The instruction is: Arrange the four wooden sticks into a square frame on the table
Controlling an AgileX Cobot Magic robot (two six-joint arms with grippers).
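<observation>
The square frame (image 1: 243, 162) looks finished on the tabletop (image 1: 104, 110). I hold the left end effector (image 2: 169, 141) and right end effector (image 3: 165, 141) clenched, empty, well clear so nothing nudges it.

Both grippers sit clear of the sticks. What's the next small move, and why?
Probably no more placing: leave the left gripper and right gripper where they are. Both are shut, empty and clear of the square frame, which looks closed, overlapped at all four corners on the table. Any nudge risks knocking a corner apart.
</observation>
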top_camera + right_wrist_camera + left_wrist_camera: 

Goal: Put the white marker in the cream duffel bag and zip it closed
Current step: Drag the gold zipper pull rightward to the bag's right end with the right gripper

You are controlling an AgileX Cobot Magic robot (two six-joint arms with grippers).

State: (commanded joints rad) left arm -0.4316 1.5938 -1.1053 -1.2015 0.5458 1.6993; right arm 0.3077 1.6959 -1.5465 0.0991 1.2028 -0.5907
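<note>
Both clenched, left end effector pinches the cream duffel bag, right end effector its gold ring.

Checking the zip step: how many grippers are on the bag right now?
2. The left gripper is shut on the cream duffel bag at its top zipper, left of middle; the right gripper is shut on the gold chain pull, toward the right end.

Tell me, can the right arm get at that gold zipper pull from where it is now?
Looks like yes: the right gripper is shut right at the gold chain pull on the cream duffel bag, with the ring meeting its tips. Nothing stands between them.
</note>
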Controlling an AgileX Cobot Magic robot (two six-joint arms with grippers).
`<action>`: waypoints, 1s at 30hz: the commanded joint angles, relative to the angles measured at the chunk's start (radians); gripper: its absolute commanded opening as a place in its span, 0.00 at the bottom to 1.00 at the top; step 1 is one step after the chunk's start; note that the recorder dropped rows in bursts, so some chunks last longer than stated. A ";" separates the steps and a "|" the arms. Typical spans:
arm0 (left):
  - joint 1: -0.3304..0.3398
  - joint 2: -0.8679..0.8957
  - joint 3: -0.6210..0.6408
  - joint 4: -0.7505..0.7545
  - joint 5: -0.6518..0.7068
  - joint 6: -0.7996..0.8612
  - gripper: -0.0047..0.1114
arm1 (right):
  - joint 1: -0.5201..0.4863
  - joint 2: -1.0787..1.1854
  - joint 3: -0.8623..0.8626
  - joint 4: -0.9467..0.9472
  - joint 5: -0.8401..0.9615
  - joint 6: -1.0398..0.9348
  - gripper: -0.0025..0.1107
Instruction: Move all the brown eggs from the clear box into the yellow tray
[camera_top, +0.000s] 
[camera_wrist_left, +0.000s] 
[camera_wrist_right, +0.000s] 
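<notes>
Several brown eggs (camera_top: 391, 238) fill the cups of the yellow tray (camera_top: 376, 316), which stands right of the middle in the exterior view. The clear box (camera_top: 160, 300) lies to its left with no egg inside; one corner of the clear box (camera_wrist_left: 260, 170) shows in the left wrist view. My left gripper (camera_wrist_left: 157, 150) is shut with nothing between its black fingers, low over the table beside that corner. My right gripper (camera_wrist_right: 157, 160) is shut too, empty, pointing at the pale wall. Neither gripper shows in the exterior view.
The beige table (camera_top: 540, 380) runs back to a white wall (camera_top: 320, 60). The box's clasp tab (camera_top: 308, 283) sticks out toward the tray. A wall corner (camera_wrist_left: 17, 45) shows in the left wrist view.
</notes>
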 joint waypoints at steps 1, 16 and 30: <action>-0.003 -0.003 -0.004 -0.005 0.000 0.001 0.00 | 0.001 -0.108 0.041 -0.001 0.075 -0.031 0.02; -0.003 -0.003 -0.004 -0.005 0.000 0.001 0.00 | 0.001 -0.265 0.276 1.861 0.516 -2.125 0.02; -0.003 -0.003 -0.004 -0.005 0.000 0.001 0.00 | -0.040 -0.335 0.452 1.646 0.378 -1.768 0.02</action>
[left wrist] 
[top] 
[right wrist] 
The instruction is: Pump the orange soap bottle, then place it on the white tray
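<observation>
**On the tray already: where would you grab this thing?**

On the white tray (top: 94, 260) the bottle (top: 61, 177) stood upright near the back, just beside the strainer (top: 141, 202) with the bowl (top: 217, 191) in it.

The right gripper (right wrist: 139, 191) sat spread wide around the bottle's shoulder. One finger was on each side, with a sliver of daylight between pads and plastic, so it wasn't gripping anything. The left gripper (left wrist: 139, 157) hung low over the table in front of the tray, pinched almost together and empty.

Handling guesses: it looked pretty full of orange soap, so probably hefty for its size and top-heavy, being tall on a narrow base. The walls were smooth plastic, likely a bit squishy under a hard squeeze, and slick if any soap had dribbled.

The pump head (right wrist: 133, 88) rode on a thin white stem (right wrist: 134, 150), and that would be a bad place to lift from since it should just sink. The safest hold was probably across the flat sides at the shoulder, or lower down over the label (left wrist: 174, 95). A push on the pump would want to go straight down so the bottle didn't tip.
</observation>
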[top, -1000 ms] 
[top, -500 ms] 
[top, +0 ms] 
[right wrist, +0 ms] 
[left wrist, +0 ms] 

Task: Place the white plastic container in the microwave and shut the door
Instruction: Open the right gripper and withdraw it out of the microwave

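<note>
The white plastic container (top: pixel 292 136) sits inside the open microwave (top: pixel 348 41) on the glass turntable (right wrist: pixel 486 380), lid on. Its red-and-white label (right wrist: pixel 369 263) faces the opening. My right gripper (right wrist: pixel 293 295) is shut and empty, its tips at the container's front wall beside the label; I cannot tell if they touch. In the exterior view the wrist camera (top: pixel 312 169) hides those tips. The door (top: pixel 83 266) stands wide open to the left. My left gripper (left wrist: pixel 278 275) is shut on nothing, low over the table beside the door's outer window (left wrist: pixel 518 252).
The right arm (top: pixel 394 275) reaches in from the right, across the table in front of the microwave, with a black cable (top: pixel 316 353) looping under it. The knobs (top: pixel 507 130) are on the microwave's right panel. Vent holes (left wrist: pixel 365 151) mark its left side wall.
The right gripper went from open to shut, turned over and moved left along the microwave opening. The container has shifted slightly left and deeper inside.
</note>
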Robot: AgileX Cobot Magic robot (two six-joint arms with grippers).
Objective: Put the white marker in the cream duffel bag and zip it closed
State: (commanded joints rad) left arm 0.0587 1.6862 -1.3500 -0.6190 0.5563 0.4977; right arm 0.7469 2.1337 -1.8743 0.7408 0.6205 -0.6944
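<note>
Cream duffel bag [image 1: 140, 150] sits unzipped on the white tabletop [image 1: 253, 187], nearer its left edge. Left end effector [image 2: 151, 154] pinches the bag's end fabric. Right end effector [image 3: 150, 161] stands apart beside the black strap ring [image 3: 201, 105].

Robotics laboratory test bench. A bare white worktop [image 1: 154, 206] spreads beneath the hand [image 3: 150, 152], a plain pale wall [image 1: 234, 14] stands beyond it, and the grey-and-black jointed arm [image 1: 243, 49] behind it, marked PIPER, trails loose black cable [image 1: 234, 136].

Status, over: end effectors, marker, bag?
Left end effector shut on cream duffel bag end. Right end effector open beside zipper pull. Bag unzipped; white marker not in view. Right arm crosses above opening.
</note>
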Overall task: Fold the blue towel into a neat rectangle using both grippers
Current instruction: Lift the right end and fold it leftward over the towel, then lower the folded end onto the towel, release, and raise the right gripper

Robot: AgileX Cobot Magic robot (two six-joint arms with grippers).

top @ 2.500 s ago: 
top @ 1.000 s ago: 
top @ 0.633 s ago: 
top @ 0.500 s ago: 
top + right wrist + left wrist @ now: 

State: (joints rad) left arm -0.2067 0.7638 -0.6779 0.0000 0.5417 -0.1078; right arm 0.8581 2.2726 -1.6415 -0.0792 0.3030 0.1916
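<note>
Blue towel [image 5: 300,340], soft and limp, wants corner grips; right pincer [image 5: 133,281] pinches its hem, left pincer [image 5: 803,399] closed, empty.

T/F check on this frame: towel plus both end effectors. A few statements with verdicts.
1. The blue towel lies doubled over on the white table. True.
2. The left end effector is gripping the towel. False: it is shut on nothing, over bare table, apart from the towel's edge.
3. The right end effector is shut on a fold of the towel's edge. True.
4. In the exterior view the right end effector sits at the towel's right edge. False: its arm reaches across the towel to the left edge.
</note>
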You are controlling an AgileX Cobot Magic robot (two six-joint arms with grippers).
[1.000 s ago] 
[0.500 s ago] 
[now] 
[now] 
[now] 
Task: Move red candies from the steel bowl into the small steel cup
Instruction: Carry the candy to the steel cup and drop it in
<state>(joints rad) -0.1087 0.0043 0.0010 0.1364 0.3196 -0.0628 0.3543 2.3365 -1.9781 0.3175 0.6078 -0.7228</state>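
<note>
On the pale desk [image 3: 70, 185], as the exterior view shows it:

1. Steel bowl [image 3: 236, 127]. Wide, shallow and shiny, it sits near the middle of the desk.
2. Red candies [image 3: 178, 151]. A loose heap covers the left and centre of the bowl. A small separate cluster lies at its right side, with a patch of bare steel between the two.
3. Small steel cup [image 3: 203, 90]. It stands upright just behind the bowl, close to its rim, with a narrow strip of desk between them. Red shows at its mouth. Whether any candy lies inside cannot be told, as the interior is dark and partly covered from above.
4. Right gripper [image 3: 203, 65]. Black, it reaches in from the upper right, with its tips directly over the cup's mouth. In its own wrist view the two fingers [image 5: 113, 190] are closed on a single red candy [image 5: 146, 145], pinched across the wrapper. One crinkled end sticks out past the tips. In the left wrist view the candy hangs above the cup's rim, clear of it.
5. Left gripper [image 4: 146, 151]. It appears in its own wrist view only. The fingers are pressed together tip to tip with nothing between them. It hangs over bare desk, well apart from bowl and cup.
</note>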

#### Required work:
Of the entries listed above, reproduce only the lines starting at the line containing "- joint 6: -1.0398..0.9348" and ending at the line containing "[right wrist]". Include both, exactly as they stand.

#### Answer box:
  - joint 6: -1.0398..0.9348
  - gripper: -0.0025..0.1107
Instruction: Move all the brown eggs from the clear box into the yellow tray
[camera_top, +0.000s] 
[camera_wrist_left, +0.000s] 
[camera_wrist_right, +0.000s] 
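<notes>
Several brown eggs (camera_top: 391, 238) fill the cups of the yellow tray (camera_top: 376, 316), which stands right of the middle in the exterior view. The clear box (camera_top: 160, 300) lies to its left with no egg inside; one corner of the clear box (camera_wrist_left: 260, 170) shows in the left wrist view. My left gripper (camera_wrist_left: 157, 150) is shut with nothing between its black fingers, low over the table beside that corner. My right gripper (camera_wrist_right: 157, 160) is shut too, empty, pointing at the pale wall. Neither gripper shows in the exterior view.
The beige table (camera_top: 540, 380) runs back to a white wall (camera_top: 320, 60). The box's clasp tab (camera_top: 308, 283) sticks out toward the tray. A wall corner (camera_wrist_left: 17, 45) shows in the left wrist view.
</notes>
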 joint waypoints at steps 1, 16 and 30: <action>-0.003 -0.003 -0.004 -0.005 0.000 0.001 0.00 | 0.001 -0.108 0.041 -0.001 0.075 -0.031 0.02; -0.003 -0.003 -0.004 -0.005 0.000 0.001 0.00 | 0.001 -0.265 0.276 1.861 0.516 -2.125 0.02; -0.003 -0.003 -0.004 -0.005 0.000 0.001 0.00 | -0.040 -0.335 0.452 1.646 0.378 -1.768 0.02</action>
[left wrist] 
[top] 
[right wrist] 

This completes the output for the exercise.